A universal data layer for the industry
To modernize the management of the oil and gas supply chain, companies can leverage technologies and approaches that have transformed other industries. For example, most warehouses and distribution centers continuously transmit the latest inventory data to a central repository. Similarly, oil and gas companies can now leverage high-speed 5G broadband to inexpensively connect remote facilities that previously would have had to depend on expensive, slow satellite data connections. In addition, data can now be consolidated into a single repository in the cloud for easier access. The first step to monetizing it.
But, the unique challenges to oil and gas inventory data require four specific steps to make the data useful. First, organizations should collect data directly from native data sources that include unstructured data in paper formats, spreadsheets, databases and data formats from Supervisory Control and Data Acquisition (SCADA) systems. Forcing energy companies to do the data engineering to convert their bespoke data into a standardized format introduces a significant friction point. Second, they should validate the data to address incorrect sensor reading or manual entry errors. Third, the data likely needs to be augmented to address gaps. Users also add third-party data like market pricing added to enable the discovery of additional insights. Lastly, the data structure needs to be auditable so external parties such as customers, partners, investors and regulatory bodies can trust it.

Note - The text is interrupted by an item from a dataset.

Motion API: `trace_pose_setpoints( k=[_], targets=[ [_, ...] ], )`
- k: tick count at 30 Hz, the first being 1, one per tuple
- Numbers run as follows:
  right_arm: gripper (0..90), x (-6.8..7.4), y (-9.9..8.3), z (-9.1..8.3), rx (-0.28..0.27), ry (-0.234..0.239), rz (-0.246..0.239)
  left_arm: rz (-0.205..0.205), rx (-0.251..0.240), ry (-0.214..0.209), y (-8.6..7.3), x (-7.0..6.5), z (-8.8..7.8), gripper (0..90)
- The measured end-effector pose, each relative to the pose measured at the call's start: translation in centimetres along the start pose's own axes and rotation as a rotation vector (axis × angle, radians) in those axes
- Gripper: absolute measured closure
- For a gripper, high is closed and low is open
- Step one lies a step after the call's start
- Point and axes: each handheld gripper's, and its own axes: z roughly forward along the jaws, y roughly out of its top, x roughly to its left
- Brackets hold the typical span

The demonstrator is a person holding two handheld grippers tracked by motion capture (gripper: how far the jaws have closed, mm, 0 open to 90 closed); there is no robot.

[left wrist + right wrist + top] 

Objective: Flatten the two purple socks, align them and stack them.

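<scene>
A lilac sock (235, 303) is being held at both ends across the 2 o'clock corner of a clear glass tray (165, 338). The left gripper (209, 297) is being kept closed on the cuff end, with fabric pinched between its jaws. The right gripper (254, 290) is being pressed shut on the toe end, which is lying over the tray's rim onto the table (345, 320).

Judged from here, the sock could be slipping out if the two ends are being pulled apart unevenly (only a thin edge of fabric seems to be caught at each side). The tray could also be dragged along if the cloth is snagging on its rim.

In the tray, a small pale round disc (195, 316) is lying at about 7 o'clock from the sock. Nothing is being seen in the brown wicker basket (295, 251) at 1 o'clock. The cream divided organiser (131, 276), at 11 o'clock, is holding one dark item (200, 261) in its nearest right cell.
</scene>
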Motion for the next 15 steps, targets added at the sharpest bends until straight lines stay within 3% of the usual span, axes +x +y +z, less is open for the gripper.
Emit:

To achieve these four steps, energy companies need to combine data engineering, data science and physical sciences expertise to address the unique challenges to oil and gas inventory data.

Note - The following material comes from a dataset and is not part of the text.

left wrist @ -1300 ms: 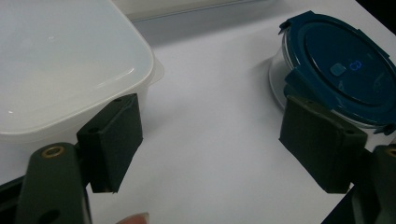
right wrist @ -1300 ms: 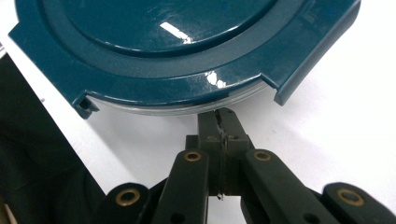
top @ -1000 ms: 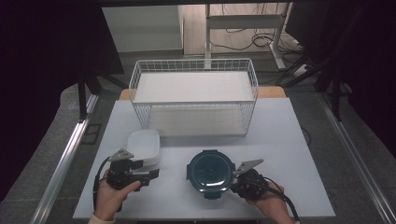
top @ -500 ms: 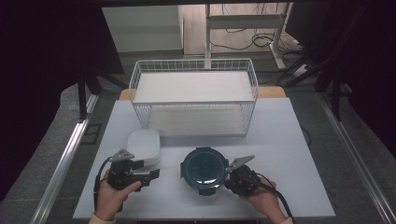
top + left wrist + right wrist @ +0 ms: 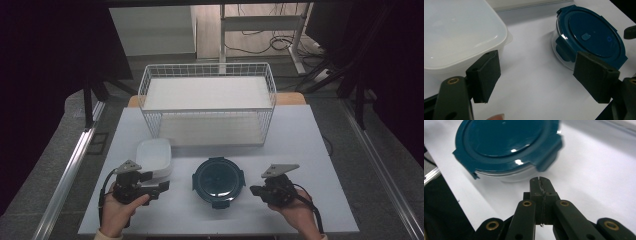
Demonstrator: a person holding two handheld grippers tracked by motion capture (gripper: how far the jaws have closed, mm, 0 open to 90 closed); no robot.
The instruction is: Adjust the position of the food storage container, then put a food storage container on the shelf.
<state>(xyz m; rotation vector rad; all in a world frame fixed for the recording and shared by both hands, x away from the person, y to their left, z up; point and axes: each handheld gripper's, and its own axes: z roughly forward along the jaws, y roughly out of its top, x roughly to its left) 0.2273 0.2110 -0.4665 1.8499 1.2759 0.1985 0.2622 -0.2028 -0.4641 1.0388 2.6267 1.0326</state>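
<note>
Teal plastic caps the round container [image 5: 218, 181], a clear bowl with four clip tabs on its lid, which sits flat on the white counter [image 5: 310, 150] and serves as the landmark for everything else. Just to the right of the round container, the right gripper [image 5: 256, 190] points at its side with a small gap between them; in the right gripper view its two black jaws are pressed flat together with nothing between them, and their tip stands just short of the nearest clip tab. A hand [image 5: 295, 212] grasps that gripper from below, and a grey three-cornered plate sits on its top.

To the left of the round container, the left gripper [image 5: 164, 186] lies near the counter's front edge with its jaws spread wide and empty. In the left gripper view, bare counter shows between the two pads, the round container [image 5: 590, 37] lies beyond the right-hand pad, and the white rectangular container [image 5: 459, 32] lies beyond the left-hand pad, close to it; I cannot tell whether that pad touches its wall.

The white rectangular container [image 5: 154, 157] sits left of the round container and slightly farther back, the two apart. Behind the round container, well apart from it, stands a white wire basket [image 5: 207, 70], upright and open at the top.
</note>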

The output of these four steps is a universal data layer that can serve as a single source of truth for the various business functions to develop the highest priority insights and recommended actions.
A more efficient supply chain
A complete, accurate and auditable data repository of a company’s commodities inventory can yield operations’ commercial and environmental benefits.
Commercial teams within energy companies can now market the full value of their products’ attributes and transact transparently and efficiently. Producers that leverage analytics to identify idea buyers for their crude oil and natural gas composition can receive higher prices. Based on market demand, buyers can now dynamically mix raw commodities to produce blends that yield the highest margins.
Operations teams can improve the efficiency and effectiveness of the processing and transporting of commodities to fulfill transactions. With greater clarity on the inventory volumes and attributes, facilities can run at higher throughputs and produce higher yields consistently. In addition, off-specification products, a traditional source of hidden margin loss, can now be rejected before a company takes custody.
Lastly, energy companies also can reduce their environmental impact during the production, transportation and processing of oil and gas. By understanding the source and location of “product loss” in the form of greenhouse gas emissions (e.g., methane and carbon dioxide) along the supply chain, companies can mitigate those fugitive emissions. The demand for “green” energy commodities is growing, so energy companies can capture new revenue for responsibly sourced products.
As they navigate the energy transition, oil and gas companies need to be more operationally and environmentally efficient. The energy industry has the opportunity to adopt modern, yet proven, digital technologies and techniques that can bring greater visibility to its supply chain and unlock new sources of financial and environmental, social, governance (ESG) value.